子ども手当と配偶者控除廃止の関係

■扶養控除廃止は見送られたが…
 政府の2010年度税制改正大綱が決定され、当初予定されていた、扶養控除の廃止は子ども手当の支給される15歳以下の「年少部分」の廃止のみとなり、配偶者控除廃止も見送られました。夏の参院選を意識しての事か、マイナスの影響を受ける世帯はほとんどなかったものの子ども手当等の財源は赤字国債で賄われる事となりました。

■子ども手当に必要な財源は毎年五兆円
 しかし、今後の財源のことを考えると11年度以降に配偶者控除の廃止が見直されないとも限りません。もし配偶者控除が廃止された場合、女性の働き方は大きく変わってくる事が考えられます。
 今まで妻がパートタイマー等で年収103万円以下であれば、夫の収入の配偶者控除を受ける事ができ、その分所得税は安くなっていました。社会保険も夫の被扶養者として妻は保険料負担をしていませんでした。毎年年末になると年収を抑えるため、多忙な時期に仕事を休んでしまうパートさんもいて、困ってしまったという企業もあった事でしょう。

■子ども手当はパートの社保加入につながる?
 ところが、配偶者控除の廃止が実施されると103万円の壁はなくなり、少しでも長い時間を働きたい人が増えて来る事が予想されます。
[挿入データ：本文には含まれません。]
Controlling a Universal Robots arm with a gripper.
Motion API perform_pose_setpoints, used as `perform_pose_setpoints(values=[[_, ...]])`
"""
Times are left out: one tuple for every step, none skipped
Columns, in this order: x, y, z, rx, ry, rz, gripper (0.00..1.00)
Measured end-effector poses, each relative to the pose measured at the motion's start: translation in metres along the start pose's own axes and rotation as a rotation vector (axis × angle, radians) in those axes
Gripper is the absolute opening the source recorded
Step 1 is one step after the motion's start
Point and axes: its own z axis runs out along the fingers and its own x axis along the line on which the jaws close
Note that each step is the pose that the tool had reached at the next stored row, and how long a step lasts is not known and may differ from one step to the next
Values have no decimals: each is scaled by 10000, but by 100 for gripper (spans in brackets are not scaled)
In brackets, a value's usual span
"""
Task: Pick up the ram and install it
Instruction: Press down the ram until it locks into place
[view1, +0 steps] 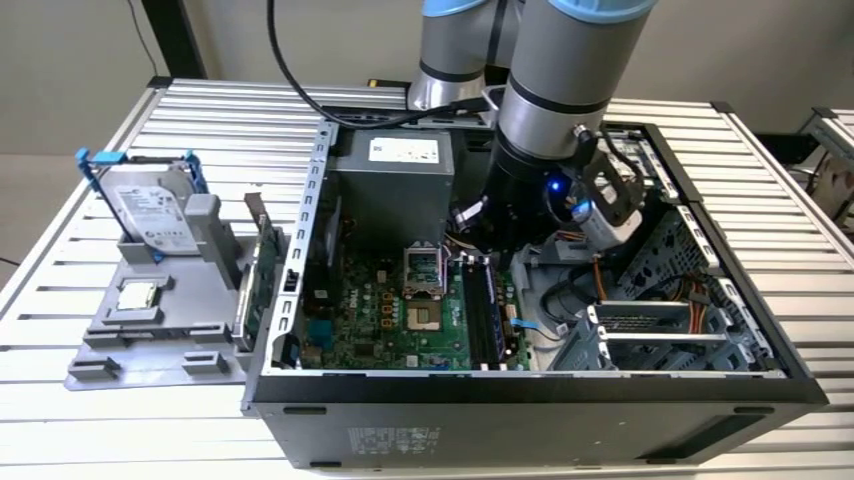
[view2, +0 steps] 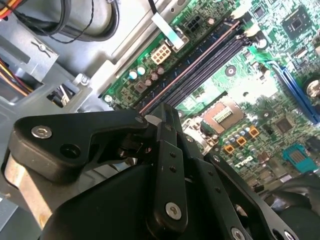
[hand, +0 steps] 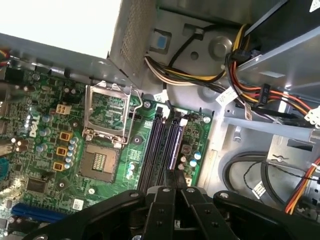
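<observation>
Exterior view: ram (view1: 256, 275) appears to stand on edge in the tray (view1: 147, 350), beside the case (view1: 534, 405). Tool (hand: 176, 179) hangs over the slots (hand: 165, 145), fingers apparently pressed together, empty. Ram likely light, stiff, fragile; grip the long edges.

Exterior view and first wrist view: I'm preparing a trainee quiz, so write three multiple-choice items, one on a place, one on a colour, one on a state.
1. Where is the hard drive?
A. Inside the case
B. On the grey tray, to the exterior view's left of the computer case
C. On the floor

2. What colour is the motherboard?
A. Red
B. White
C. Green

3. How is the processor socket's cover?
A. Lifted open
B. Shut flat
C. Missing

Answers: B, it stands upright on the tray outside the case; C, the board is green in both wrist views; A, the frame is raised beside the bare socket.
</observation>
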Motion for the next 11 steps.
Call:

これは一見、長い時間働いてもらえることが良いように見えるものの、一方ではパートタイマーの社会保険加入が促進されていくかもしれないという事が考えられます。
 現在は一般の従業員の4分の3以上の労働日数、労働時間を勤務すると加入対象となり、例えば1週の労働時間が一般の人が40時間の事務所では週30時間以上働く人が対象となります。今まで103万円以内で勤務していた人は、控除の壁がなくなると、より長い勤務時間を希望し、再び社会保険の適用拡大論議が高まるやもしれません。
 子ども手当は企業には直接関係のない事のようですが先行きは影響を受けないとは言えないかもしれません。